- **WHAT YOU NEED TO DO**:
Provide the records once more, identical to the original.

- **Saved entries**:
+ + + +
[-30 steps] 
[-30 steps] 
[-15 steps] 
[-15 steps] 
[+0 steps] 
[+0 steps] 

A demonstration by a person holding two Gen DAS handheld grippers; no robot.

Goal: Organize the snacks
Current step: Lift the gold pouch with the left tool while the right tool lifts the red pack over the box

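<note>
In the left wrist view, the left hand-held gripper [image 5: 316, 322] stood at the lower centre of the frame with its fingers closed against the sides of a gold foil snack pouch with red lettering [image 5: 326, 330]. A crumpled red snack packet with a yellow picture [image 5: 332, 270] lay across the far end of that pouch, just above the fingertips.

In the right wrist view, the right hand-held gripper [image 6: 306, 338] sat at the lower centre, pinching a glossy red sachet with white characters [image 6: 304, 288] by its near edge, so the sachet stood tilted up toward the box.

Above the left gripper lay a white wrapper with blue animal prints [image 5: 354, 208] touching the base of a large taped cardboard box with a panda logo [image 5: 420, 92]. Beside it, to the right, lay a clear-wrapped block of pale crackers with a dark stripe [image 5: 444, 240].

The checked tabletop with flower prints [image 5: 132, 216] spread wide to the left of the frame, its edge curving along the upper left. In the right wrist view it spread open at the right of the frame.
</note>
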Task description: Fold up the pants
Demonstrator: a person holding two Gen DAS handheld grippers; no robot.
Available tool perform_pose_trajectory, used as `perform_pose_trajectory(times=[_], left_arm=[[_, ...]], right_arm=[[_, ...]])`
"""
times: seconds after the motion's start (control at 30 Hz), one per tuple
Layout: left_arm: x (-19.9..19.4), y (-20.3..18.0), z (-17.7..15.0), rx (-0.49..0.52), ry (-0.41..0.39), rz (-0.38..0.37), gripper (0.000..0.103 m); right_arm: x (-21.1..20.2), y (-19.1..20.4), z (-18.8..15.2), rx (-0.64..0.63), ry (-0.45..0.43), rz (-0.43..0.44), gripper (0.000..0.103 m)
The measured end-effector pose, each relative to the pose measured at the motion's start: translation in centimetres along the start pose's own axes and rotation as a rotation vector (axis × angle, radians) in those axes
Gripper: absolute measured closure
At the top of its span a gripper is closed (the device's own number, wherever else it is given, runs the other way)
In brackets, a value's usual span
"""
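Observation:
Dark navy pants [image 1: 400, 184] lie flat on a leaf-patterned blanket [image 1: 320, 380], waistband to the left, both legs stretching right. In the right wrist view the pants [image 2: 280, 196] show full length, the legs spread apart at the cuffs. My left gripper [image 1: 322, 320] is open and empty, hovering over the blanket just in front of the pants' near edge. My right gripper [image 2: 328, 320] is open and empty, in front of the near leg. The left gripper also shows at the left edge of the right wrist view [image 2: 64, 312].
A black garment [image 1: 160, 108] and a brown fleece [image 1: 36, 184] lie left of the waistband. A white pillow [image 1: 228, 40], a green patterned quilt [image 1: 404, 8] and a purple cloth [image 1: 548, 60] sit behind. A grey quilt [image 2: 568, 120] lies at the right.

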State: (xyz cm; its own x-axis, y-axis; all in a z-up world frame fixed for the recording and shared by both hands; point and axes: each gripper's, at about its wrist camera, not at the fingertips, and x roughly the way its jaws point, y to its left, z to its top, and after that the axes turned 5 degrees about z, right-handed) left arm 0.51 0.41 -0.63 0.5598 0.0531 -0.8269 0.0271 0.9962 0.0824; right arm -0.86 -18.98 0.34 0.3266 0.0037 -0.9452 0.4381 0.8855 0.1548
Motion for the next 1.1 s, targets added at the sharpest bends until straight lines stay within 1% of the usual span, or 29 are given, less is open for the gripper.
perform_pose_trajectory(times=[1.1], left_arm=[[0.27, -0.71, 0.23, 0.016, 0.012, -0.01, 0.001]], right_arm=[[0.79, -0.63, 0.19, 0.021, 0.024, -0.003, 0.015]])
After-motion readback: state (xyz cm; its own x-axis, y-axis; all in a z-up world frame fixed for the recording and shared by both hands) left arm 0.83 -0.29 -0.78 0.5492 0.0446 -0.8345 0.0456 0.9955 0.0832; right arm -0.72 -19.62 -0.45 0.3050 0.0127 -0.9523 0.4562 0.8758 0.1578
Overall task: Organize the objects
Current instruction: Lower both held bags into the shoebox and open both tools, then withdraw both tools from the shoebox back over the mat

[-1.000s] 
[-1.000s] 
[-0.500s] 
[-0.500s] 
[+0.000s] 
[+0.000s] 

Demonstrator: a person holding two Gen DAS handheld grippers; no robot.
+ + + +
- **EXERCISE OUTPUT**:
[-30 steps] 
[-30 steps] 
[-15 steps] 
[-15 steps] 
[+0 steps] 
[+0 steps] 

A demonstration by a person holding two Gen DAS handheld grippers; no robot.

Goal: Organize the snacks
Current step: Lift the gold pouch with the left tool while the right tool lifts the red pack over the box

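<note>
In the left wrist view, the left hand-held gripper [image 5: 316, 322] stood at the lower centre of the frame with its fingers closed against the sides of a gold foil snack pouch with red lettering [image 5: 326, 330]. A crumpled red snack packet with a yellow picture [image 5: 332, 270] lay across the far end of that pouch, just above the fingertips.

In the right wrist view, the right hand-held gripper [image 6: 306, 338] sat at the lower centre, pinching a glossy red sachet with white characters [image 6: 304, 288] by its near edge, so the sachet stood tilted up toward the box.

Above the left gripper lay a white wrapper with blue animal prints [image 5: 354, 208] touching the base of a large taped cardboard box with a panda logo [image 5: 420, 92]. Beside it, to the right, lay a clear-wrapped block of pale crackers with a dark stripe [image 5: 444, 240].

The checked tabletop with flower prints [image 5: 132, 216] spread wide to the left of the frame, its edge curving along the upper left. In the right wrist view it spread open at the right of the frame.
</note>
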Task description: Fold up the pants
Demonstrator: a person holding two Gen DAS handheld grippers; no robot.
Available tool perform_pose_trajectory, used as `perform_pose_trajectory(times=[_], left_arm=[[_, ...]], right_arm=[[_, ...]])`
"""
times: seconds after the motion's start (control at 30 Hz), one per tuple
Layout: left_arm: x (-19.9..19.4), y (-20.3..18.0), z (-17.7..15.0), rx (-0.49..0.52), ry (-0.41..0.39), rz (-0.38..0.37), gripper (0.000..0.103 m); right_arm: x (-21.1..20.2), y (-19.1..20.4), z (-18.8..15.2), rx (-0.64..0.63), ry (-0.45..0.43), rz (-0.43..0.44), gripper (0.000..0.103 m)
The measured end-effector pose, each relative to the pose measured at the motion's start: translation in centimetres along the start pose's own axes and rotation as a rotation vector (axis × angle, radians) in those axes
Gripper: absolute measured closure
At the top of its span a gripper is closed (the device's own number, wherever else it is given, runs the other way)
In brackets, a value's usual span
"""
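Observation:
Dark navy pants [image 1: 400, 184] lie flat on a leaf-patterned blanket [image 1: 320, 380], waistband to the left, both legs stretching right. In the right wrist view the pants [image 2: 280, 196] show full length, the legs spread apart at the cuffs. My left gripper [image 1: 322, 320] is open and empty, hovering over the blanket just in front of the pants' near edge. My right gripper [image 2: 328, 320] is open and empty, in front of the near leg. The left gripper also shows at the left edge of the right wrist view [image 2: 64, 312].
A black garment [image 1: 160, 108] and a brown fleece [image 1: 36, 184] lie left of the waistband. A white pillow [image 1: 228, 40], a green patterned quilt [image 1: 404, 8] and a purple cloth [image 1: 548, 60] sit behind. A grey quilt [image 2: 568, 120] lies at the right.
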
State: (xyz cm; its own x-axis, y-axis; all in a z-up world frame fixed for the recording and shared by both hands; point and axes: each gripper's, at about its wrist camera, not at the fingertips, and x roughly the way its jaws point, y to its left, z to its top, and after that the axes turned 5 degrees about z, right-handed) left arm 0.51 0.41 -0.63 0.5598 0.0531 -0.8269 0.0271 0.9962 0.0824; right arm -0.86 -18.98 0.34 0.3266 0.0037 -0.9452 0.4381 0.8855 0.1548
Motion for the next 1.1 s, targets added at the sharpest bends until straight lines stay within 1% of the usual span, or 29 are given, less is open for the gripper.
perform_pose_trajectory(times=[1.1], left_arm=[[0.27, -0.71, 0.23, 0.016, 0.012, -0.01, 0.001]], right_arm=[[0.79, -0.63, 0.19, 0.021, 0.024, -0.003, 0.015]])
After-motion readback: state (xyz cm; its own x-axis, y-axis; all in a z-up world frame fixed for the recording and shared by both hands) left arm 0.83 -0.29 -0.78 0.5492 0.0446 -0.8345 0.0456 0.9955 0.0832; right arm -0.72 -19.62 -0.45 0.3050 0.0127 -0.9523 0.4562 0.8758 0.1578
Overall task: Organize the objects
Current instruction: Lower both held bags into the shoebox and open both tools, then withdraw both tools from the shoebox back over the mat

[-1.000s] 
[-1.000s] 
[-0.500s] 
[-0.500s] 
[+0.000s] 
[+0.000s] 

Demonstrator: a person holding two Gen DAS handheld grippers; no robot.

The given answer completes the exercise.